|Lentil Tuna Salad with Ciabatta Rolls and Olive Tapenade|
I really need to read through Dorie's recipes more thoroughly beforehand... this little tuna salad required making three dishes.
It would have been a great use of leftovers if I had on hand the French Lentils and the Black Olive Tapenade. I whipped these up without much difficulty... and I really liked their individual tastes.
When I returned to the Lentil Lemon & Tuna Salad recipe I was hesitate to mix everything together. So, instead I made a small batch of the tuna salad and served the lentils and the tapenade with Ciabatta rolls and European butter. Last minute I sautéed up some spicy sausage just in case the kids didn't go for the tuna as dinner.
I was worrying about the kids not liking the tuna when in fact it was me who was not crazy about it. I even used Tonno tuna instead of chunk light tuna, but the dish just left me flat.

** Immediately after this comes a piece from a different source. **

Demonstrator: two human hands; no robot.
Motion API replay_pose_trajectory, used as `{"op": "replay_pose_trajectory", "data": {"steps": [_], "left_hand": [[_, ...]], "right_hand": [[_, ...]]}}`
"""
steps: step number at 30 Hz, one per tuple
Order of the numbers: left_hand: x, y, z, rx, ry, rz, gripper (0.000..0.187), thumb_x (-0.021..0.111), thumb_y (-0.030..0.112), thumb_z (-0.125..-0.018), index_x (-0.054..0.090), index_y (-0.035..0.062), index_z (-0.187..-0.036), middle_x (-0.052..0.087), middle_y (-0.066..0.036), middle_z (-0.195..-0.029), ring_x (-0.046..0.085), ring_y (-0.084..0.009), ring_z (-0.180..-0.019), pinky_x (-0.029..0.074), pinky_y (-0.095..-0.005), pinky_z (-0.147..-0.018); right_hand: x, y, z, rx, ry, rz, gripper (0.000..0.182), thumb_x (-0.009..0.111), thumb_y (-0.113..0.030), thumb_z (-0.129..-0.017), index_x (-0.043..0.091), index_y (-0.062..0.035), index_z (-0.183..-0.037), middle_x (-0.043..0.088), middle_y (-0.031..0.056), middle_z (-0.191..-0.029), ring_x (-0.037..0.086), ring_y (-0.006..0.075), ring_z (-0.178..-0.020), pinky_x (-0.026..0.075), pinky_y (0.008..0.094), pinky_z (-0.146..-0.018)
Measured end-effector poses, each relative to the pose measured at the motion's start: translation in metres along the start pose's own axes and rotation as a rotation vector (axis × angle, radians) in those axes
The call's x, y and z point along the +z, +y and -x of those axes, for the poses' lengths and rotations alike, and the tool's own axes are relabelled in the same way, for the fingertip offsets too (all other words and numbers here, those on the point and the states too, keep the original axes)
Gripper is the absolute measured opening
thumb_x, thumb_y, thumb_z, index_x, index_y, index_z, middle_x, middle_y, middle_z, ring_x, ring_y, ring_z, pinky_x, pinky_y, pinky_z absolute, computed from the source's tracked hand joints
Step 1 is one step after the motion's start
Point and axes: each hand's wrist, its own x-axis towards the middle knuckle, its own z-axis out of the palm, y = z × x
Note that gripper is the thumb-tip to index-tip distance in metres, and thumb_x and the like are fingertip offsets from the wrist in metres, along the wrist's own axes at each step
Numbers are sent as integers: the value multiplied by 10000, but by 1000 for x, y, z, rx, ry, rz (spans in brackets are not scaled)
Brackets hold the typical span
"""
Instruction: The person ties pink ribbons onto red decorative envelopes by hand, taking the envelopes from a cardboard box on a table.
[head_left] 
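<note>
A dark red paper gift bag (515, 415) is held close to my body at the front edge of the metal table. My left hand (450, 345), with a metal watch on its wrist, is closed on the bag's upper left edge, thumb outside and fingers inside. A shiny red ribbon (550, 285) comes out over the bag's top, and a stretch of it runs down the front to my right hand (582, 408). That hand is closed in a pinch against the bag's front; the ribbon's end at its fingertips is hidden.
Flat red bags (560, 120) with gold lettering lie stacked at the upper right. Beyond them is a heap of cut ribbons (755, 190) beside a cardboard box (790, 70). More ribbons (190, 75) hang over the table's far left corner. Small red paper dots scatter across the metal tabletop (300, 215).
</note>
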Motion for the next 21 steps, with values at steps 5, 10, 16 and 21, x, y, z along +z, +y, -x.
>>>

I have a really great lentil salad recipe in which you roast beets and fry goat cheese - now that is an exciting lentil salad. It has sweetness, creaminess, and savory lentils.(I'll post it soon.)
This salad did have the brightness of lemons. I used juice and zest not preserved lemons. The lentil dish mixed with the tapenade just didn't work for me. I felt that the saltiness of the tapenades cancelled out the interesting note of cognac in the lentils.
As part of a meal it was tasty, and it is probably very nice for lunch on a hot afternoon - most especially it is a terrific use of left over French Lentils and Black Olive Tapenade, but it is these individual recipes that are really the more interesting dishes.